From the first line to the last, copy the data below word for word.

▬▬▬▬▬▬▬▬▬▬

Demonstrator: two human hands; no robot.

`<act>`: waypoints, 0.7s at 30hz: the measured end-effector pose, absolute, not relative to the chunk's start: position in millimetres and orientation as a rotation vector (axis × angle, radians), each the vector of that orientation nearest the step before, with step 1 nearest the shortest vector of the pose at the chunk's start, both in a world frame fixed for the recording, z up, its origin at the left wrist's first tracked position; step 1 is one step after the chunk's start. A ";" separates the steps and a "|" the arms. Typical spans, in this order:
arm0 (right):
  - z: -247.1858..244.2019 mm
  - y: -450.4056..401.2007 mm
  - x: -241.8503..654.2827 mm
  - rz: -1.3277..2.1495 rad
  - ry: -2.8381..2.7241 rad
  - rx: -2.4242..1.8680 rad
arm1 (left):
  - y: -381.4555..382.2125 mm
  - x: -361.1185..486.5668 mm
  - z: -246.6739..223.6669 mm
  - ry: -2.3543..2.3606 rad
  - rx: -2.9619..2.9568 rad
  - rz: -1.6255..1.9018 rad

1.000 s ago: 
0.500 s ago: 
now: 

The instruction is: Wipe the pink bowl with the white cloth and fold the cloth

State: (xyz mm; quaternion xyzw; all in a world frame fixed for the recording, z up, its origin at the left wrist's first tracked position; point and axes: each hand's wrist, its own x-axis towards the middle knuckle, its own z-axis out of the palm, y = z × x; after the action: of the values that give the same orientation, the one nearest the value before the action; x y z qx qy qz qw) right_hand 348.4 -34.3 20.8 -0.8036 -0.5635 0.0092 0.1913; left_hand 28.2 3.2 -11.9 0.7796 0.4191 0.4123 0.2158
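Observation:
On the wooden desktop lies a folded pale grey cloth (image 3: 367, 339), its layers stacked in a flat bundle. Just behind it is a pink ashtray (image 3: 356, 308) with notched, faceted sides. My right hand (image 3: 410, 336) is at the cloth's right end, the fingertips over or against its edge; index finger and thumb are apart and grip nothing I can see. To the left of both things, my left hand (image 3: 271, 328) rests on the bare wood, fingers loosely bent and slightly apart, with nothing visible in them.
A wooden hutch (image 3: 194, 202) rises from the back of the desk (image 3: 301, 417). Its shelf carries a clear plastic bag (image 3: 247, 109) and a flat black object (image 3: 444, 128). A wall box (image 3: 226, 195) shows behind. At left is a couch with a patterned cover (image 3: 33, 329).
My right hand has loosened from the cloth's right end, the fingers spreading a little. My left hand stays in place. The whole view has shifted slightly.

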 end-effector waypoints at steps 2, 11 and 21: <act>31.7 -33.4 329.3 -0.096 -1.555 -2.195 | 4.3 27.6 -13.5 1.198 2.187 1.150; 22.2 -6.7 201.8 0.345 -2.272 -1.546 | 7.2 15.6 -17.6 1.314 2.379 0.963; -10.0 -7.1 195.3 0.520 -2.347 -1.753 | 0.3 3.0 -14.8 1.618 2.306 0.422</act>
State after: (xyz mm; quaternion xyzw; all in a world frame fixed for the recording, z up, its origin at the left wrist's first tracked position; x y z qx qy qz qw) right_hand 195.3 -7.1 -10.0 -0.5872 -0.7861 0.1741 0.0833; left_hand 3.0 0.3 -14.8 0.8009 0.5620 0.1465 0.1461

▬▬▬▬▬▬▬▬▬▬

## Task answer
Demonstrator: two human hands; no robot.

`<act>`: waypoints, 0.7s at 30hz: the measured end-effector pose, absolute, not relative to the chunk's start: position in millimetres and orientation as a rotation vector (axis × angle, radians), each the vector of that orientation nearest the step before, with step 1 nearest the shortest vector of the pose at the chunk's start, both in a world frame fixed for the recording, z up, its origin at the left wrist's first tracked position; step 1 is one step after the chunk's start. A ";" separates the steps and a "|" the arms. Typical spans, in this order:
arm0 (right):
  - z: -247.1858..244.2019 mm
  - y: -450.4056..401.2007 mm
  - x: -241.8503..654.2827 mm
  - rz: -1.3277..2.1495 rad
  - ry: -2.8381..2.7241 rad
  - rx: -2.4242..1.8680 rad
arm1 (left):
  - y: -381.4555..382.2125 mm
  - x: -361.1185..486.5668 mm
  - z: -246.6739..223.6669 mm
  - ry: -2.3543..2.3606 rad
  - rx: -2.9619..2.9568 rad
  - rz: -1.6255..1.9018 rad

1.000 s ago: 
0.500 s ago: 
now: 

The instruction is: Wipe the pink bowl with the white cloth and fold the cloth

State: (xyz mm; quaternion xyzw; all in a world frame fixed for the recording, z up, its origin at the left wrist's first tracked position; point and axes: each hand's wrist, its own x-axis towards the middle knuckle, its own z-axis out of the palm, y = z × x; after the action: of the values that give the same orientation, the one nearest the value before the action; x y z qx qy qz qw) right_hand 348.4 -34.3 20.8 -0.8036 -0.5635 0.0092 0.1913; left_hand 28.2 3.2 -11.9 0.7796 0.4191 0.4123 0.2158
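Observation:
On the wooden desktop lies a folded pale grey cloth (image 3: 367, 339), its layers stacked in a flat bundle. Just behind it is a pink ashtray (image 3: 356, 308) with notched, faceted sides. My right hand (image 3: 410, 336) is at the cloth's right end, the fingertips over or against its edge; index finger and thumb are apart and grip nothing I can see. To the left of both things, my left hand (image 3: 271, 328) rests on the bare wood, fingers loosely bent and slightly apart, with nothing visible in them.
A wooden hutch (image 3: 194, 202) rises from the back of the desk (image 3: 301, 417). Its shelf carries a clear plastic bag (image 3: 247, 109) and a flat black object (image 3: 444, 128). A wall box (image 3: 226, 195) shows behind. At left is a couch with a patterned cover (image 3: 33, 329).
My right hand has loosened from the cloth's right end, the fingers spreading a little. My left hand stays in place. The whole view has shifted slightly.
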
 end-effector waypoints at steps 2, 11 and 21: <act>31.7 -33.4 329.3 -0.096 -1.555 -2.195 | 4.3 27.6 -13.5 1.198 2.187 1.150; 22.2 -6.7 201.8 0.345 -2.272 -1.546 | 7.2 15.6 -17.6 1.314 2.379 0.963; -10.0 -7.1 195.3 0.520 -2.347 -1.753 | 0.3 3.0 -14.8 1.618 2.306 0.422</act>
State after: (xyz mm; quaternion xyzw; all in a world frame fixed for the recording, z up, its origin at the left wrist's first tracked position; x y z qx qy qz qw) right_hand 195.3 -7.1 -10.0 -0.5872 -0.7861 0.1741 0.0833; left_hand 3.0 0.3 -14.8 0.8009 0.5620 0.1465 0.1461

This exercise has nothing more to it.